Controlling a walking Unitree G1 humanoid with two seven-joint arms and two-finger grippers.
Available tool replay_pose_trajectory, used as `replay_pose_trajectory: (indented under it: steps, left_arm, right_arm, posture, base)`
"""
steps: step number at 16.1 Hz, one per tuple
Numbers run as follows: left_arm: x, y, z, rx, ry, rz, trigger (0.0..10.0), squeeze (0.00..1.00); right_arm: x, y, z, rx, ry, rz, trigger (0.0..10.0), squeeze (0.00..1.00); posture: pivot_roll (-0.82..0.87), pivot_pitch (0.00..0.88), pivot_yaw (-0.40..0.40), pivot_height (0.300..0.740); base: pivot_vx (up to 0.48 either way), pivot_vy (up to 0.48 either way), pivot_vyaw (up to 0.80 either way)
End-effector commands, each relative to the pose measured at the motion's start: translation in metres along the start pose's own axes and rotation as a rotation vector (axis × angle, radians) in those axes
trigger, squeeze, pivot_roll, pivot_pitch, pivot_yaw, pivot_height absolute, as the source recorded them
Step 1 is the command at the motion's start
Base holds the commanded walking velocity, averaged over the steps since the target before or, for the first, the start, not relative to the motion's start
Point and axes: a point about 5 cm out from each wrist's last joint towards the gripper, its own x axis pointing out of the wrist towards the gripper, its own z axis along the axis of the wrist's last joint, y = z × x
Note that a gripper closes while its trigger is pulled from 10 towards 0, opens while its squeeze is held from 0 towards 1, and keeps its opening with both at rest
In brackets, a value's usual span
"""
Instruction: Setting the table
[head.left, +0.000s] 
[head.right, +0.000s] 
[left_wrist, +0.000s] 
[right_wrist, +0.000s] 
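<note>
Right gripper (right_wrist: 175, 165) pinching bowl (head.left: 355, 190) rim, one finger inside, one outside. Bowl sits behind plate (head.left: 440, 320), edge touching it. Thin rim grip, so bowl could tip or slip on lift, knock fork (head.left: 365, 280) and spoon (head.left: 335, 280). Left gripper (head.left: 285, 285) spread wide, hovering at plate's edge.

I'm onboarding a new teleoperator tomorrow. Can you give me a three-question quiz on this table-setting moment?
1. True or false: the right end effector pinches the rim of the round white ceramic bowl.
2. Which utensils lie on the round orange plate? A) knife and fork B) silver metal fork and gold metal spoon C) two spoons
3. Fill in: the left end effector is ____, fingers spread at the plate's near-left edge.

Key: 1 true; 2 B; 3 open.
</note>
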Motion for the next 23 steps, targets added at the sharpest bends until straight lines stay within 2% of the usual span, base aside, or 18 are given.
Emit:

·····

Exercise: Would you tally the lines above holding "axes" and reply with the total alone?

Response to the exercise: 2